- **Work order**
Search the data for the word "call" and copy each line that has it.
### Data to use
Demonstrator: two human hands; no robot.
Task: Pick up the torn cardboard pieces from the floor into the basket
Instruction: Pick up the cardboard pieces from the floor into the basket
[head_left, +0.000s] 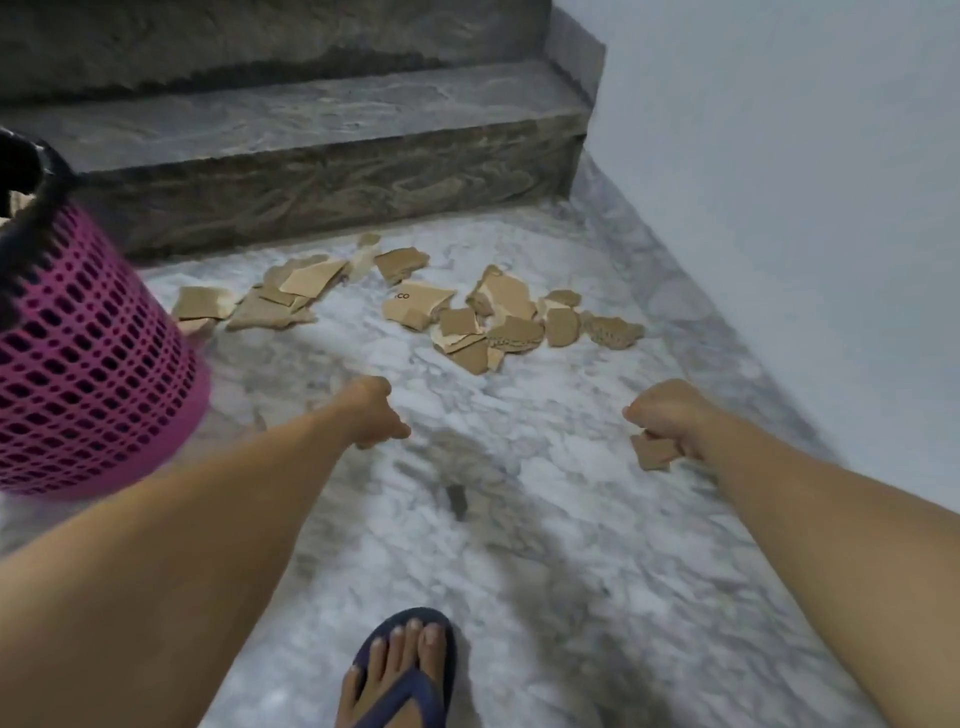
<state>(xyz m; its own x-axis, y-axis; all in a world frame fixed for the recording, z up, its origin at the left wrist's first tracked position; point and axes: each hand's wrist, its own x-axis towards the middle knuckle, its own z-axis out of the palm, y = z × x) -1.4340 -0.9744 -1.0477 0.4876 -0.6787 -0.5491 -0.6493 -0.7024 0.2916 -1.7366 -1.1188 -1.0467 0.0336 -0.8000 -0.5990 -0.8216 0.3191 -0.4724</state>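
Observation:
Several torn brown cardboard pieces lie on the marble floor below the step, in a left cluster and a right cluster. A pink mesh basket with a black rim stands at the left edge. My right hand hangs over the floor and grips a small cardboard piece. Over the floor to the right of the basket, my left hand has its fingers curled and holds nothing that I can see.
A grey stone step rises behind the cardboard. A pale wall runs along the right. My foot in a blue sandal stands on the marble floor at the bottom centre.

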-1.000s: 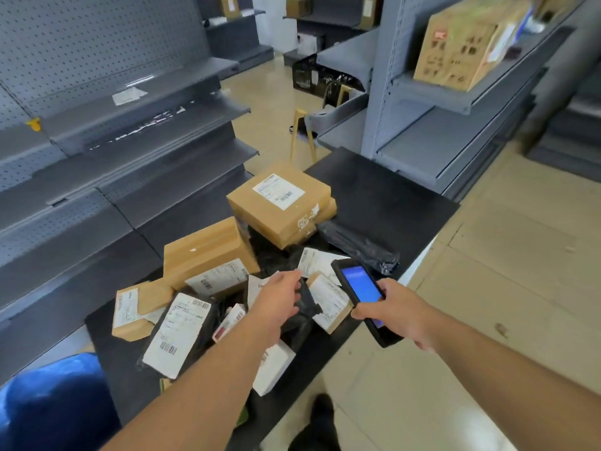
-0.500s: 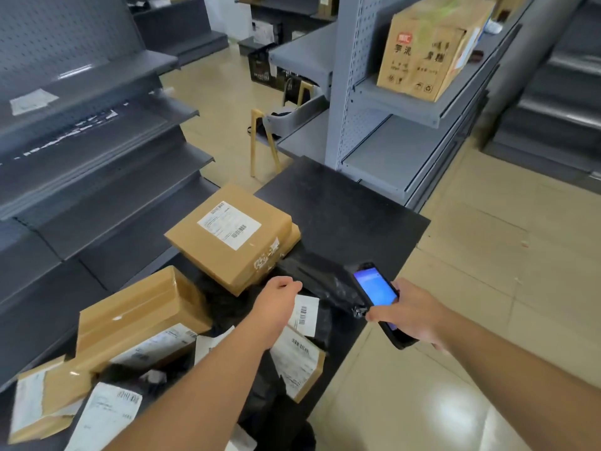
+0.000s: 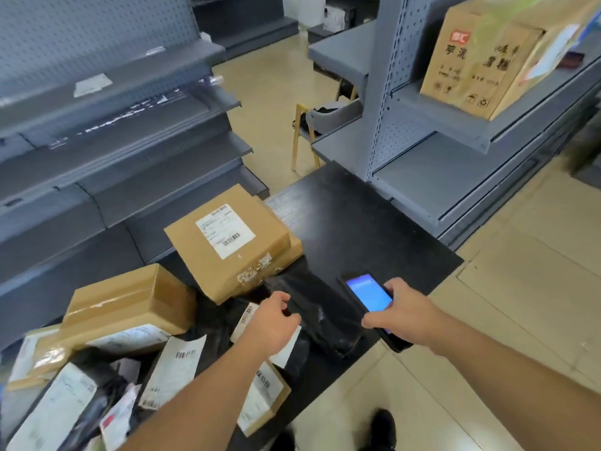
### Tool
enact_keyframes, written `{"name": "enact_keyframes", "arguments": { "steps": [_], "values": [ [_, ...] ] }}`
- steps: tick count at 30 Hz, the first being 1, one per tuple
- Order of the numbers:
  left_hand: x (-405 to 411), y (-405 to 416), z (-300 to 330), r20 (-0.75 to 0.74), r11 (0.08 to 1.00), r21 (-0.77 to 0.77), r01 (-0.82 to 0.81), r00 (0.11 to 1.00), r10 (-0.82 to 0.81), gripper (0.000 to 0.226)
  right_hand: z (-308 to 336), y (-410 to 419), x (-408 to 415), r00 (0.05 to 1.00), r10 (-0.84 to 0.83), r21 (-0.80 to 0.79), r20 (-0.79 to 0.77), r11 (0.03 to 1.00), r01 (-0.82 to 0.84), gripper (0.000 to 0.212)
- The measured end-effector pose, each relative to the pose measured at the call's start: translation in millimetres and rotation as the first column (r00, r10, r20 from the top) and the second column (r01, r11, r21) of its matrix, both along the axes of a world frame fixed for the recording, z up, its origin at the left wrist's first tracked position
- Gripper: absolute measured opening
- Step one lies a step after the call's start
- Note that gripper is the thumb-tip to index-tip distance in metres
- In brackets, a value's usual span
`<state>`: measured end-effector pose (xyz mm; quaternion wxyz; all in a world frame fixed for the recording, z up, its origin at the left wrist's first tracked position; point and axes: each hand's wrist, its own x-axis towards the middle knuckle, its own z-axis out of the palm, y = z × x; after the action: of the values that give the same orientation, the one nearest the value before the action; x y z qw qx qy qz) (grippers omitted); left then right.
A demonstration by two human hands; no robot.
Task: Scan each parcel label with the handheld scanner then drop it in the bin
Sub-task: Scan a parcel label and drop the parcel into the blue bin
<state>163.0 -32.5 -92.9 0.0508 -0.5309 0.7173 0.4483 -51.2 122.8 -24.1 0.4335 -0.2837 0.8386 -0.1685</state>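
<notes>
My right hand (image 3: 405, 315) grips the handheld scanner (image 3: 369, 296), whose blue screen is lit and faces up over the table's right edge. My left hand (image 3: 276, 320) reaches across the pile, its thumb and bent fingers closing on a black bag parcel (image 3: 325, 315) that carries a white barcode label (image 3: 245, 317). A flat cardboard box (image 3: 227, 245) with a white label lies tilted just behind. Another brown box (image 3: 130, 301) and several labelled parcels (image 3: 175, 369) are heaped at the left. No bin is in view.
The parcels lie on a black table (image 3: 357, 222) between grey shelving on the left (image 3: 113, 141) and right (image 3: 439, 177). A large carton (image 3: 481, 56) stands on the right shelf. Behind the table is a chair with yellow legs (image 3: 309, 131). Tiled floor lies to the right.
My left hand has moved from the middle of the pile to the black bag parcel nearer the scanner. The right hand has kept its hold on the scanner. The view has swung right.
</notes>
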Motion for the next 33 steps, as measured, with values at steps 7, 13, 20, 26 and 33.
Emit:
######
- **Solved exercise**
- The measured end-effector pose, each relative to the pose measured at the call's start: translation in millimetres and rotation as the first column (r00, r10, r20 from the top) and the second column (r01, r11, r21) of its matrix, both along the axes of a world frame fixed for the recording, z up, its origin at the left wrist's first tracked position
- Step one lies a step after the call's start

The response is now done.